By 1842, ten years after the death of her first family, Tamzene Donner had started anew. With her baby daughter asleep in a cradle beside her, she paused on a spring day, the window open to the scent of apple blossoms, to write yet again to the sister who had so often received letters of woe. 'Things have turned around very much to my satisfaction,' she wrote. Her husband was kind, her children a constant delight. A decade after a calamity that would have destroyed many people, Tamzene Donner was a woman at peace with the vagaries of life: 'I am as happy as I can reasonably expect in this changing world.'

***

THE DONNER FAMILY'S relative affluence was not atypical of those who made the great westward migration. Reaching the Pacific Coast was an expensive proposition. Months of travel that produced no income, then the cost of establishing a new home in a new place—these were not expenses to be borne by the destitute. The very rich were rare in the wagon trains, but often the families heading for Oregon and California were substantial people, with established and successful lives. The Donners' departure from Springfield had been announced in the local paper, and they had hired younger, stronger men to go along on the trip and do the hard work of driving the teams. George Donner had been able to afford a recruiting advertisement touting the fact that his jobs offered the chance at a trip to California for free. 'Who wants to go to California without costing them anything? . . . Come, boys!' People even said later that the Donners were carrying ten thousand dollars, some of it sewn into a quilt for safekeeping.

But for all their money, the Donners and their traveling companions, the Reeds, were just unremarkable families from Illinois, ready to join the great migration to the west. The problem was that they were late. James Reed had been told repeatedly to reach Independence by the first of April, or the middle of the month at the latest. The advice was needlessly extreme; nobody 'jumped off' that early. Emigrants had to wait for spring grasses to grow so the animals would have forage. But if the Donners and Reeds had reached the town by late April or May 1, they would have had a chance to rest both themselves and their animals, to 'recruit' their strength, as they would have put it. For some reason, however, the two families did not leave Springfield until mid-April and reached Independence only on May 10. The bulk of the California-bound emigrants were already out on the trail. The Spring- field families took but a day to rest their oxen and other livestock, then hustled out of town in hopes of catching up. It was less obvious at the time than it would be later, but the sad fact was that the journey had barely begun, and the core of what would become the Donner Party was already lagging behind.

2

Catching Up

Margret Reed fretted. It had been a week of hard travel since they left Independence, but at last they had caught the main body of California-bound emigrants, a sprawling company led by a slightly pompous Kentucky lawyer named William Henry Russell. The extent of Russell's domain—nearly fifty wagons and 150 adults—offered a safety-in-numbers bulk that appealed to the Reeds and the Donners. But camp gossips spread the word that past applicants to the party had sometimes been rejected, and Margret feared that she and her family would also be turned aside.

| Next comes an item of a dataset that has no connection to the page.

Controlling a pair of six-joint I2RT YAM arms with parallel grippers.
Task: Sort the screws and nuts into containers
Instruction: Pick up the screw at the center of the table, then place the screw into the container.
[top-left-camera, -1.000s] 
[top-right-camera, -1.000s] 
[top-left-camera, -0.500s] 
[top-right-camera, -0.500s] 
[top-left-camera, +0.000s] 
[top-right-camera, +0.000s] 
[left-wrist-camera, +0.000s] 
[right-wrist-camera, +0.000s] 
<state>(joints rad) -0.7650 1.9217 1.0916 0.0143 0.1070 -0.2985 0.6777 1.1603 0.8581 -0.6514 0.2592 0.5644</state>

Once, Margret had been a high-spirited young woman, dashing around on horseback with reckless abandon and proving herself an independent soul. Engaged at eighteen to an older man, she fell for one of her fiance's younger friends, a would-be groomsman named Lloyd Backenstoe. Margret broke off the engagement and transformed Backenstoe from a groomsman to a groom, marrying him and having a daughter, a girl they named Virginia. But in 1834, just four days before their second wedding anniversary, Backenstoe died in a cholera epidemic, leaving Margret alone with a young child just months after her twentieth birthday. Widowhood stole her youthful zest, and when she married James Reed a little more than a year later, she was still bedridden with grief and sickness. During the ceremony, he stood next to the bed holding her hand. The ensuing years did little to improve her health. She suffered from 'nervous sick headaches,' migraines that debilitated her for days on end, and sometimes from fever and chills as well. The move to California was, in part, an effort to find a gentler climate.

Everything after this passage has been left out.